As in the above fixed-frequency design example, the first step is to design a suitable amplifier. For this example, we will assume a frequency adjustment range of 2Hz to 8Hz is desired. Note that the difference between the minimum frequency selected is very important at these low frequencies, because it determines the adjustment range of the oscillator. For example, a range from 1Hz to 7Hz requires an oscillator that can be adjusted over a 7:1 range, while a range of 2Hz to 8Hz only requires an oscillator that can be adjusted over a 4:1 range, even though the total frequency difference is the same. This makes a big difference in the design of the frequency adjustment portion of the oscillator.

**Amplifier design:**

- An amplifier with a gain of greater than 29 must first be designed. The requirement for wide range adjustability with low value potentiometers requires a low plate resistance tube. The 12AT7 is chosen for this example.

Some typical 12AT7 numbers:

plate resistance: ra = 10.9K

amplification factor: mu = 60

- A plate load resistance of 47K is chosen. Plotting this load line on the characteristic curves of a 12AT7 at 300V, results in a required grid bias point of around -3V/2.5mA, so a resistor of 3V/2.5mA= 1.2K is chosen. In order to maximize the gain, the cathode must be fully-bypassed at the frequency of oscillation. The midband gain for the 12AT7 with a fully-bypassed cathode is:

Av = (mu*Rl)/(Rl+ra)

= (60*47K)/(47K+10.9K)

= 48.7

Where:

Rl = the load resistor (47K in this example)

ra = the internal plate resistance (10.9K for a typical 12AT7)

mu = the mu of the tube (60 for a typical 12AT7)

The calculated gain of 48.7 is higher than the required minimum gain of 29, so this amplifier will work in the phase shift oscillator circuit.

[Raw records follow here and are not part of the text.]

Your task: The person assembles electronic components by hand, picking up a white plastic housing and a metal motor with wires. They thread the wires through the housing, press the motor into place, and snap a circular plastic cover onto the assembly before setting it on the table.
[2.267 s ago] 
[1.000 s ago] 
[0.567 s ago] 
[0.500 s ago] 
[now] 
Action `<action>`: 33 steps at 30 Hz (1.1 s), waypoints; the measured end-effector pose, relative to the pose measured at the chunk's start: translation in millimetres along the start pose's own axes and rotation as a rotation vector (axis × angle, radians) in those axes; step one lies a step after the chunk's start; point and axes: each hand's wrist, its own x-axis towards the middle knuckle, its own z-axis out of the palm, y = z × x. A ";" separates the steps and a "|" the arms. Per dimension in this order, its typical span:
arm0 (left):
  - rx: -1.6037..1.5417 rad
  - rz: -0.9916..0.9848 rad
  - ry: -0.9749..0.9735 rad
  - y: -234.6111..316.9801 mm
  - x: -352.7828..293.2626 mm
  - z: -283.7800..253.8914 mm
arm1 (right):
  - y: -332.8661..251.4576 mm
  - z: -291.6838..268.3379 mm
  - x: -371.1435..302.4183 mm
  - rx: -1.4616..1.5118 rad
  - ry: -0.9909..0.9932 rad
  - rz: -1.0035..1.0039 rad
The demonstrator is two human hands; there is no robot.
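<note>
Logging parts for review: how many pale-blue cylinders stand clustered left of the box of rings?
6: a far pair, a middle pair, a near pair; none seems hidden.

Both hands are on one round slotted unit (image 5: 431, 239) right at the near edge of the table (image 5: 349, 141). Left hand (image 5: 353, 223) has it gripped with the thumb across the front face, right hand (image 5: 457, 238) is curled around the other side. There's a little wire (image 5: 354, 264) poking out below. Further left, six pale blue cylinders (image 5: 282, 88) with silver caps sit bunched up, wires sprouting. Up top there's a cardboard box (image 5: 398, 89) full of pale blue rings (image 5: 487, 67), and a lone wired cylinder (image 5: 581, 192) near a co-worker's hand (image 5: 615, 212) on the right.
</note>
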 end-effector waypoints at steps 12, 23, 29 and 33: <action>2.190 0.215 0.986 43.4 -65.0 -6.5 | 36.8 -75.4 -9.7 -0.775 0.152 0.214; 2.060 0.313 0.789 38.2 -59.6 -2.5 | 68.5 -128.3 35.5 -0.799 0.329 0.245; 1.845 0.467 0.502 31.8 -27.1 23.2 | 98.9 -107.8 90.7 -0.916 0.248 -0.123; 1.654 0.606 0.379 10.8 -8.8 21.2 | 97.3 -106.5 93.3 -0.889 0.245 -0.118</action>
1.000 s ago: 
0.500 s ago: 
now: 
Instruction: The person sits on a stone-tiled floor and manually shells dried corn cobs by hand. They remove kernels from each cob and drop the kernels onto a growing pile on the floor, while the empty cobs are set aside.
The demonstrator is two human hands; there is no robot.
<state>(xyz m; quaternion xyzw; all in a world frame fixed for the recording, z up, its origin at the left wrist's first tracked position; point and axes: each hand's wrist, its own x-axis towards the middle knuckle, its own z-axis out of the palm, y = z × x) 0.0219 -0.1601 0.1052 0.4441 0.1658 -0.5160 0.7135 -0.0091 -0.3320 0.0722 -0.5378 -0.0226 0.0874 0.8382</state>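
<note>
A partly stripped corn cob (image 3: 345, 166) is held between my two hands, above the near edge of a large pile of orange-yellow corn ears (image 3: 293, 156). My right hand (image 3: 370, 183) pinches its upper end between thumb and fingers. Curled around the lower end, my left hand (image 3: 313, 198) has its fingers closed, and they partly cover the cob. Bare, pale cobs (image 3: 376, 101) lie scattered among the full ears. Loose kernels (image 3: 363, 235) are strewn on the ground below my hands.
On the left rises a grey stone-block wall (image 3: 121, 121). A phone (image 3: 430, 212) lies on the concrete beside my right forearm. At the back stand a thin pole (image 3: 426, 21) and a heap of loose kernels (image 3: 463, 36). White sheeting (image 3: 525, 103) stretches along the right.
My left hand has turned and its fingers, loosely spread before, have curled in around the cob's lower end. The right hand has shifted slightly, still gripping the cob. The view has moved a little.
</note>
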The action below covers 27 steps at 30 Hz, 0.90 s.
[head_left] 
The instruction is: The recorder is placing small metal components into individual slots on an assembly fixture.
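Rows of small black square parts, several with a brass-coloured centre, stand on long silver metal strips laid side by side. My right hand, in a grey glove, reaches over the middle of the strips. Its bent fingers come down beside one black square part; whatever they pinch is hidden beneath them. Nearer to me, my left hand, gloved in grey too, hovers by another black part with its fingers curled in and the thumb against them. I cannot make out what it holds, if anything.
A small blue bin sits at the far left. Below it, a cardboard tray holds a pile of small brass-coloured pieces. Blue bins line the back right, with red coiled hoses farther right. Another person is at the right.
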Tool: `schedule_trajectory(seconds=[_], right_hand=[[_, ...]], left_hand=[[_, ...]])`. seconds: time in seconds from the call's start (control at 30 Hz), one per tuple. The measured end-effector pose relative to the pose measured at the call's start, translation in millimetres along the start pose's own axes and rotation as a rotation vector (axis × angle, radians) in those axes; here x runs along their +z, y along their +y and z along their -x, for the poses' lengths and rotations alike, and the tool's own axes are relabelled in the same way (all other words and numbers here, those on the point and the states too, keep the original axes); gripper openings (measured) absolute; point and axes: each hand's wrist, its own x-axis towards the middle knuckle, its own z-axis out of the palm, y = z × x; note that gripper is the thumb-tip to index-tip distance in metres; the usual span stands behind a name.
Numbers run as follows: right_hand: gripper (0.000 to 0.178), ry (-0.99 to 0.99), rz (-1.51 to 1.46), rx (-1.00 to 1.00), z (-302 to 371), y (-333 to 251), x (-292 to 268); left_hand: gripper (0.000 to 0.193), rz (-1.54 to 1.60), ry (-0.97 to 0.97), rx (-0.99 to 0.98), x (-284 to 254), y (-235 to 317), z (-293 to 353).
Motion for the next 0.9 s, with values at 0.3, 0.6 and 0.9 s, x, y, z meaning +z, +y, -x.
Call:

- Next, the output impedance of the stage is calculated. Since the internal plate resistance is effectively in parallel with the plate load resistor, the output impedance (for the signal taken off the plate) will be:

R = ra || Rl

= 10.9K || 47K

= 8.85K

- Next, the resistance seen looking into the cathode must be calculated, as it is needed to determine the value of bypass capacitor needed.

The resistance seen looking into the cathode ( with Rk unbypassed) is:

Rk' = (Rl+ra)/(mu+1)

= (47K + 10.9K)/(61)

= 949 ohms

Therefore, the total cathode resistance is the parallel combination of the cathode resistance, Rk', and the cathode resistor, Rk, as below:

R = Rk' || Rk

= 949 || 1.2K

= 530 ohms

- Next, the value of the cathode bypass capacitor must be calculated. Since the gain of the amplifier must be maximized at the lowest frequency of oscillation, the minimum capacitor value is chosen using the following equation for the -3dB point of the amplifier.

f = 1/(2*PI*R*C)

solving for C:

C= 1/(2*PI*R*f)

The minimum value of bypass capacitor is therefore:

C= 1/(2*PI*530*2Hz) = 150uF

The amplifier gain will be down -3dB at this point, corresponding to a gain decrease of 0.707 times 48.7, or 34, which is still above the required minimum of 29. However, in order to maximize gain and keep the phase shift associated with the cathode bypass capacitor to a minimum, the capacitor value should be increased to around five to ten times the minimum calculated value, such as 820uF, giving a -3dB point of 0.62Hz. Note that the required capacitor value can get rather large if low frequency oscillators are designed with tubes that have low gains and low internal plate resistances.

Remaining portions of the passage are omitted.